9/27/2022: One-day maintenance will affect some Grace nodes and all Milgram compute nodes

In order to perform maintenance to the electrical supply providing power to part of the HPC Data Center at West Campus in preparation for adding additional hardware, some compute nodes will be unavailable starting on Tuesday, September 27, 2022, at 8:00 am. Maintenance is expected to be completed by the end of the day and nodes will then be reenabled.

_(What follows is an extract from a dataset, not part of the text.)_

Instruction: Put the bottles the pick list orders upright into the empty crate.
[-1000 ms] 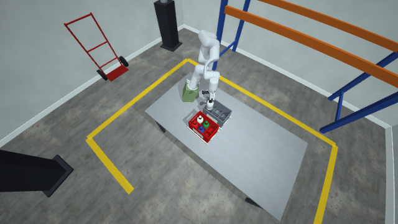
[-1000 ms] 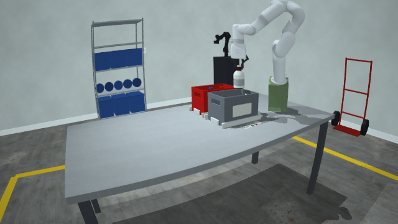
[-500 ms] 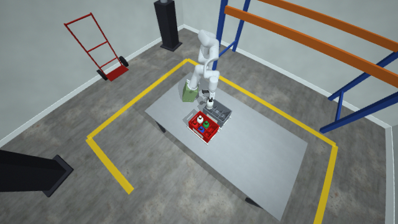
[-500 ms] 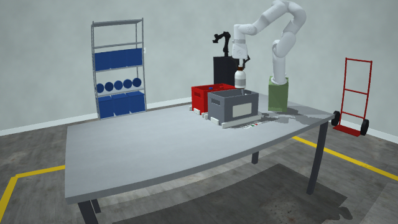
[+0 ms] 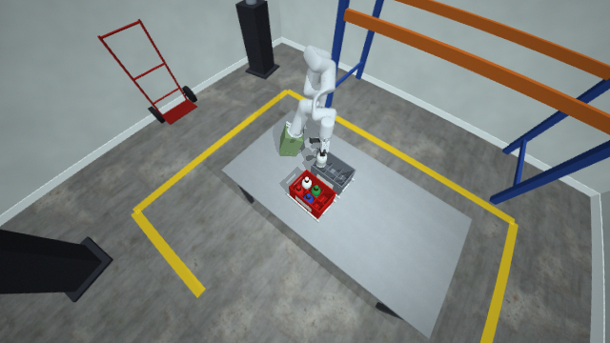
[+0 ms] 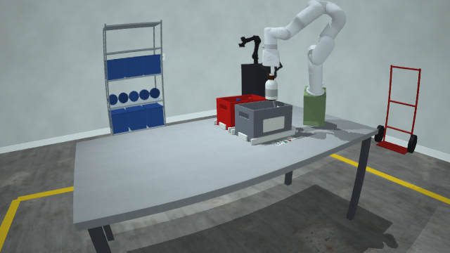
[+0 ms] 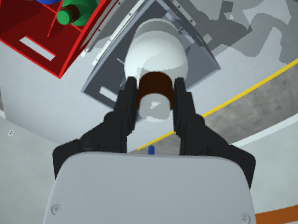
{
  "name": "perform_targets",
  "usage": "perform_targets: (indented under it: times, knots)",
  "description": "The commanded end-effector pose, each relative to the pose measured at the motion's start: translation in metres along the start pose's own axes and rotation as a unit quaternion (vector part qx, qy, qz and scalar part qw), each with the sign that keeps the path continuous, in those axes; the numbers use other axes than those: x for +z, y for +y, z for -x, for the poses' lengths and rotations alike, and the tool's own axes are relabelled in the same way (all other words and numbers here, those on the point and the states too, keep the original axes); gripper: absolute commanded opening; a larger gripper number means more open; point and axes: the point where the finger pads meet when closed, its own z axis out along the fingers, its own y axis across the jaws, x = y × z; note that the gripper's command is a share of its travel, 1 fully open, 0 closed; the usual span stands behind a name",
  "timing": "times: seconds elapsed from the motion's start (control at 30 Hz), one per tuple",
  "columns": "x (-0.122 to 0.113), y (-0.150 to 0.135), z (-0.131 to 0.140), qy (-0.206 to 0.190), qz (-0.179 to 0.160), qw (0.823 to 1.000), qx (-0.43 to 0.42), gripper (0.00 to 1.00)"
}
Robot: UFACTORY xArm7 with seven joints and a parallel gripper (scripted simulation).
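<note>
My gripper (image 6: 271, 75) is shut on the dark brown cap of a white bottle (image 6: 271, 90) and holds it upright just above the far part of the grey crate (image 6: 264, 119). In the wrist view the fingers clamp the cap, with the bottle (image 7: 154, 62) hanging over the grey crate's compartments (image 7: 180, 50). The red crate (image 5: 309, 191) stands beside the grey one and holds a white bottle (image 5: 306, 182), a green one (image 5: 315, 191) and a blue one (image 5: 308, 198). The pick list (image 6: 283, 141) lies on the table in front of the grey crate; its marks are too small to read.
The arm's green pedestal (image 6: 313, 107) stands on the table right of the crates. A metal shelf with blue bins (image 6: 133, 77) and a red hand truck (image 6: 401, 109) stand off the table. Blue and orange racking (image 5: 477, 62) is behind the arm.
</note>
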Motion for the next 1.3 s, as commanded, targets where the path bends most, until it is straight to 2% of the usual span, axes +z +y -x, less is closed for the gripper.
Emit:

The impacted nodes are all compute nodes on Milgram and those with a node name starting “p08” on Grace. This affects the following commons and PI partitions, but in some cases not all nodes in the partition are affected:
 

  Milgram  
    All compute nodes
  Grace  
  bigmem 3 nodes (5 nodes unaffected)
  day 66 nodes (233 nodes unaffected)
  gpu 4 nodes with V100 GPUs
5 nodes with RTX 2080 ti GPUs
(22 nodes with a100, k80, p100, rtx5000 GPUs unaffected)
  gpu_devel 1 node
  mpi 88 nodes (44 nodes unaffected)
  transfer 2 nodes affected
  week 17 nodes (8 nodes unaffected)
  pi_balou 9 nodes (44 nodes unaffected)
  pi_berry 1 nodes
  pi_econ_io 6 nodes
  pi_econ_lp 5 nodes (8 nodes unaffected)
  pi_esi 36 nodes
  pi_gelernter 1 node (1 node unaffected)
  pi_hodgson 1 node
  pi_howard 1 node
  pi_jorgensen 3 nodes
  pi_levine 20 nodes
  pi_lora 4 nodes
  pi_manohar 4 nodes (11 nodes unaffected)
  pi_ohern 2 nodes (20 nodes unaffected)
  pi_polimanti 2 nodes

The system will automatically start using the nodes again once they are available. An email notification will be sent when the maintenance has been completed, and the nodes are available.

As the maintenance window approaches, the Slurm scheduler will not start any job on the impacted nodes if the job’s requested wallclock time extends past the start of the maintenance period (8:00 am on September 27, 2022). If you run squeue, such jobs will show as pending jobs with the reason “ReqNodeNotAvail.” (If your job can actually be completed in less time than you requested, you may be able to avoid this by making sure that you request the appropriate time limit using “-t” or “–time”.)